About this exercise
Print the listing from its top line through the line containing "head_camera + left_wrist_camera", nothing more, and leave out the pictures.
[Supplied data — start]
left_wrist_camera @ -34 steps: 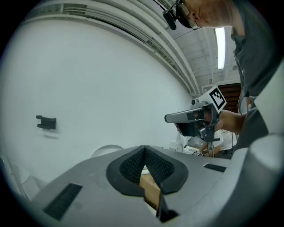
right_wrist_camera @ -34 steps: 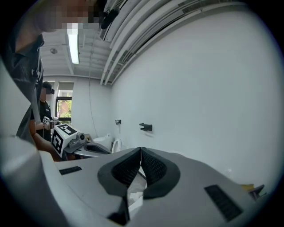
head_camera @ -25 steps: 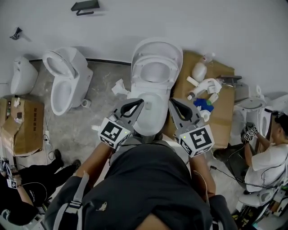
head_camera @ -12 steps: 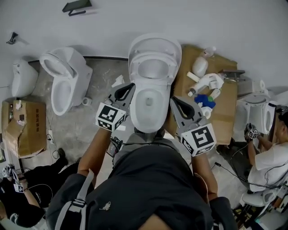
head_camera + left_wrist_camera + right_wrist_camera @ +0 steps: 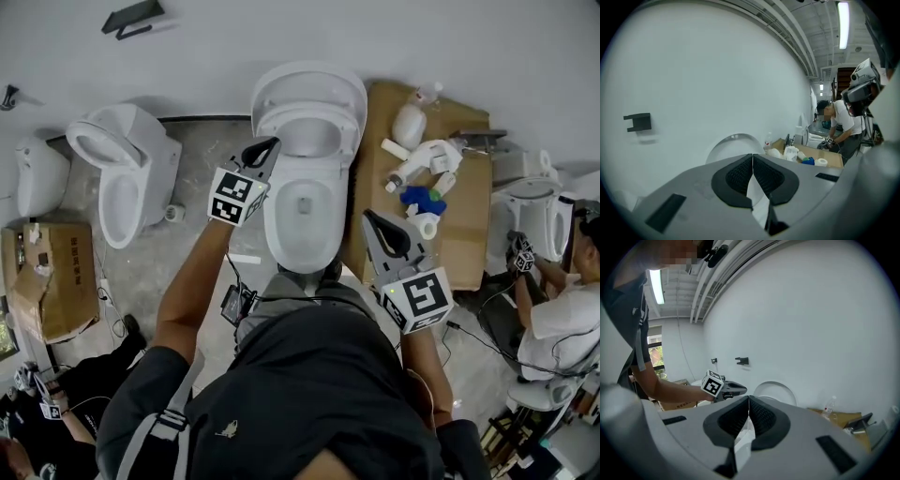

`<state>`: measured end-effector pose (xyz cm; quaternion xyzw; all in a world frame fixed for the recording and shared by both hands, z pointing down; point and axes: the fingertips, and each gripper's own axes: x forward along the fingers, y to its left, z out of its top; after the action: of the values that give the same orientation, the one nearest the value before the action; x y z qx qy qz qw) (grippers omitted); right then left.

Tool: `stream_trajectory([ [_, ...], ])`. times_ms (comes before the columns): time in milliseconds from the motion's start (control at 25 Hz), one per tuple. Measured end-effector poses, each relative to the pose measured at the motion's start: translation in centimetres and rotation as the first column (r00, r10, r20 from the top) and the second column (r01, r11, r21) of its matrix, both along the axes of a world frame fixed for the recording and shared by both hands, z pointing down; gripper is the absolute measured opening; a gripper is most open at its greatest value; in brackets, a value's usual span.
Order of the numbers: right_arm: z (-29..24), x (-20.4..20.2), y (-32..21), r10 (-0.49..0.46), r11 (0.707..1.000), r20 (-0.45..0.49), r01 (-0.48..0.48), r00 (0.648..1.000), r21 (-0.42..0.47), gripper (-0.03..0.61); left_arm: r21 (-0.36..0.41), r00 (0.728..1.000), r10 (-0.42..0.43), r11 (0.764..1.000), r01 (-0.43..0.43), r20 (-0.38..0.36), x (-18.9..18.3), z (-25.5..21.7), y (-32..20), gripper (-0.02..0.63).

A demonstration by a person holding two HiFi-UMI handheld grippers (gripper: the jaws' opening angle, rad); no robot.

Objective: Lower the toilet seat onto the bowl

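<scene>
A white toilet stands against the wall in the head view. Its seat [image 5: 309, 131] and lid [image 5: 309, 82] are raised over the open bowl [image 5: 302, 220]. My left gripper [image 5: 270, 142] is shut and empty, its tip just off the raised seat's left edge; whether it touches is unclear. My right gripper [image 5: 367, 215] is shut and empty, beside the bowl's right rim. In the left gripper view the closed jaws [image 5: 753, 154] point at the lid's arc [image 5: 733, 139]. The right gripper view shows closed jaws [image 5: 749, 397], the lid [image 5: 777, 387] and the left gripper [image 5: 726, 390].
A second toilet [image 5: 127, 169] stands to the left. Flattened cardboard [image 5: 469, 244] on the right carries bottles and white parts [image 5: 427, 169]. A cardboard box [image 5: 42, 277] lies at left. A person [image 5: 562, 319] crouches by another toilet [image 5: 534, 220] at right.
My left gripper has travelled forward along the bowl's left side, up to the raised seat's edge. The right gripper has drifted only a little beside the bowl. Both stay shut.
</scene>
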<state>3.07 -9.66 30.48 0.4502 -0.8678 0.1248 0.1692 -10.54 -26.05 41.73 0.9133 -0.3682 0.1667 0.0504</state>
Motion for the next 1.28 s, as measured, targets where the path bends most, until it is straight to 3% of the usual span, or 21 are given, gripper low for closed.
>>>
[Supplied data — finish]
Answer section
left_wrist_camera @ -34 steps: 
right_wrist_camera @ -34 steps: 
head_camera @ -25 steps: 
head_camera @ -12 steps: 
head_camera + left_wrist_camera + right_wrist_camera @ +0 steps: 

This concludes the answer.